For a multiprocessor system, the BIOS may perform the following additional functions: (a) pass configuration information to the operating system that identifies all microprocessors and other components of the system; (b) initialize all microprocessors and the rest of the components to a known state.
The multiprocessor chipset offers a wide range of capability in the BIOS. At the lower end of the capability scale, the system developer can simply insert a multiprocessing floating pointer structure in the standard BIOS. The cost of this level of simplicity in the BIOS, however, is that the system developer has less flexibility in the design of the hardware. At the higher end of the BIOS capability scale might be a BIOS that dynamically configures the system to provide resilience in the face of component mal- functions. Provision must be made to prevent all processors from executing the BIOS after a power-on reset. System developers may choose to do this by hardware alone, or by cooperation between hardware and the BIOS. In the latter case, the BIOS may be used for selecting the BSP and placing all APs to sleep after POST. It may use the advanced programmable interrupt controller (APIC) ID to identify each processor and select the proper code sequence to execute. Only the selected BSP continues to load the operating system after the POST routine.

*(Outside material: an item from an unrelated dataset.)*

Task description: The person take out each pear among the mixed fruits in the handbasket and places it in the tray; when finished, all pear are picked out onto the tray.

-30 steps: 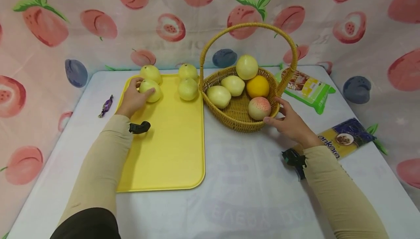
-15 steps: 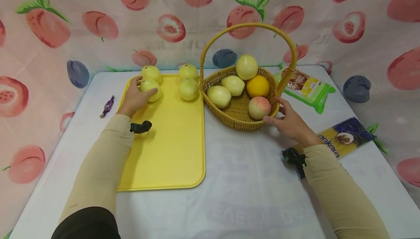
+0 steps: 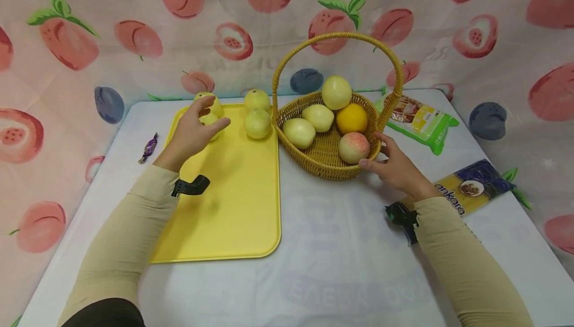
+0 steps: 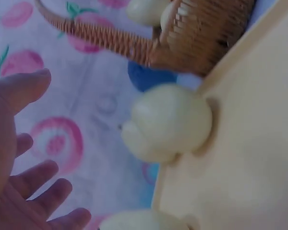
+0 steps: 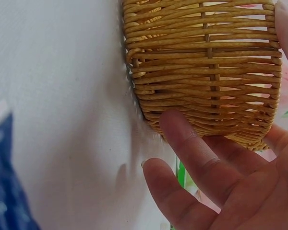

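My left hand (image 3: 190,130) hovers above the yellow tray (image 3: 233,207), fingers spread and holding nothing. It partly hides two pale yellow-green round fruits (image 3: 214,103) in the tray's back left corner. Another such pair (image 3: 257,122) lies at the back right, and shows as pale fruits (image 4: 170,122) in the left wrist view. My right hand (image 3: 399,170) holds the side of the wicker basket (image 3: 314,166), thumb at the rim and fingers against the outer weave (image 5: 206,86). Inside the basket are an orange (image 3: 352,119), a peach (image 3: 354,148) and several pale fruits (image 3: 299,133).
A purple wrapped candy (image 3: 149,148) lies left of the tray. Behind the basket on the right is a green food packet (image 3: 419,122). A yellow and blue "ankara" packet (image 3: 473,187) lies by the right forearm. A fruit-print cloth hangs behind the white table (image 3: 341,267).
My left hand has let go of the front left pale fruit and lifted off it, its fingers opening. The fruit stays on the tray. My right hand keeps its hold on the basket.
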The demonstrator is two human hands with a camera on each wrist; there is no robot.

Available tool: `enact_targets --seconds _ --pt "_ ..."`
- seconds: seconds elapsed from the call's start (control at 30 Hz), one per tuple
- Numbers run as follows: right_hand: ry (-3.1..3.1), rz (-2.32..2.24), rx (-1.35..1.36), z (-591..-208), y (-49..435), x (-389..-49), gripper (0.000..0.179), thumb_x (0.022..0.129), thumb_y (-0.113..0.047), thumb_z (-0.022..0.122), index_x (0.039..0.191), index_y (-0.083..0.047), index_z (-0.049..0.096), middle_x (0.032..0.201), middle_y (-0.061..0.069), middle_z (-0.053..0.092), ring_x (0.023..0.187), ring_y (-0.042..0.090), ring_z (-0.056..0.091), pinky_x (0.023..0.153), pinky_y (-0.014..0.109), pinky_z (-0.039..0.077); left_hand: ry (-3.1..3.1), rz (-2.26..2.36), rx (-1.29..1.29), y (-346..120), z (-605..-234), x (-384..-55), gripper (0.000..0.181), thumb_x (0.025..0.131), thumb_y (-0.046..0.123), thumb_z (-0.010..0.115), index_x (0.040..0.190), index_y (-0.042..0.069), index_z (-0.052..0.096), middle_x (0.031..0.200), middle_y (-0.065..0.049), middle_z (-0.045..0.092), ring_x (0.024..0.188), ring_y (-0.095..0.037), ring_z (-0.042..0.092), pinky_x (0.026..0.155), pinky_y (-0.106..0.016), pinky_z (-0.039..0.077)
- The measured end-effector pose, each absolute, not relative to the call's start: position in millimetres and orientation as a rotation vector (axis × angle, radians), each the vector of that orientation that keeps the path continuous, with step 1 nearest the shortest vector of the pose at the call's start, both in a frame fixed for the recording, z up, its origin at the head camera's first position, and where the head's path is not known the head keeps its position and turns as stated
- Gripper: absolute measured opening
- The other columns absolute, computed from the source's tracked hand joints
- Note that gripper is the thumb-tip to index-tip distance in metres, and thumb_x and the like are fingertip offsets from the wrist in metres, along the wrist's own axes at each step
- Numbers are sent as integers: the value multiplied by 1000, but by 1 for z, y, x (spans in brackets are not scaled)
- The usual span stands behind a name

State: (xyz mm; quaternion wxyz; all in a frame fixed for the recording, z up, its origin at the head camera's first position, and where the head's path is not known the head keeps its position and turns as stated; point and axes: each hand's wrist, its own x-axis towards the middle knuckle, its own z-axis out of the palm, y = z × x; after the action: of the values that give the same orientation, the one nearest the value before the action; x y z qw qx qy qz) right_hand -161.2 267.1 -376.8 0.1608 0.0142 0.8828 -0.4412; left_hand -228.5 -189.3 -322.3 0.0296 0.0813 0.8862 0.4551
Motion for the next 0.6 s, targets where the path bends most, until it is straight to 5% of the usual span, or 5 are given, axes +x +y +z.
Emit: enact_targets --seconds 0.23,0.6 --pt "2522 -1254 50 -375 267 -161 107 91 -54 69 162 -20 -3 162 27 11 144 49 19 107 69 27 2669 1461 480 -157 -313 -214 71 94 29 72 153 8 38 150 -14 43 137 -30 43 109 -46 38" --pt "2517 -1244 48 -375 268 -161 108 90 -57 68 162 -21 -4 162 28 11 144 50 19 107 69 27 2516 1445 756 -92 -306 -212 69 93 26 74 152 12 41 149 -8 46 137 -26 44 108 -41 40"
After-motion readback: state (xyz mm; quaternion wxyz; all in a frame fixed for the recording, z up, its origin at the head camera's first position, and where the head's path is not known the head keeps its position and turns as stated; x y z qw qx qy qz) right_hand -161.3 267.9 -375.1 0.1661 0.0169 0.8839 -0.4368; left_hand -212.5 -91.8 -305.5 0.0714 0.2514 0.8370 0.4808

(3) Operating system of a multiprocessor system
Two types of operating systems are able to utilize a multiprocessor: partitioned and symmetric multiprocessing. In partitioned architecture, each CPU boots into separate segments of physical memory and operates independently; in a symmetric system, microprocessors work in a shared space, executing threads within the operating system independently. This goal is achieved by allowing a flexible balance between the capabilities of the hardware and those of the BIOS. The potentially vast variety of hardware configurations is reduced by the BIOS to a few simple scenarios that can be readily handled by the low-level boot-up phase of the operating system.
One of the main functions of the system BIOS is to construct the multiprocessor floating pointer structure and the configuration table. Because this table is optional, the BIOS must set the multi- processor feature information bytes in the multiprocessor floating pointer structure to indicate whether a multiprocessor configuration table is present. If the table is required, the BIOS constructs it in conjunction with the BSP and APs. The BIOS is responsible for synchronizing the activities of the APs during the construction of the table. It may need some synchronization during initialization so that each microprocessor may be brought up in the proper order. The mechanism for synchronization is not specified; however, an example described in the following paragraphs uses AP status flags as a synchronization mechanism. This procedure also initializes the APs serially. System developers may employ other mechanisms, and may initialize all processors in parallel to minimize the system start-up time. The BIOS maintains an initialized AP status flag for each AP. Each AP will begin executing the same BIOS code as the BSP, but will eventually be put in a halt state or held in a loop until the BSP enables its AP status flag.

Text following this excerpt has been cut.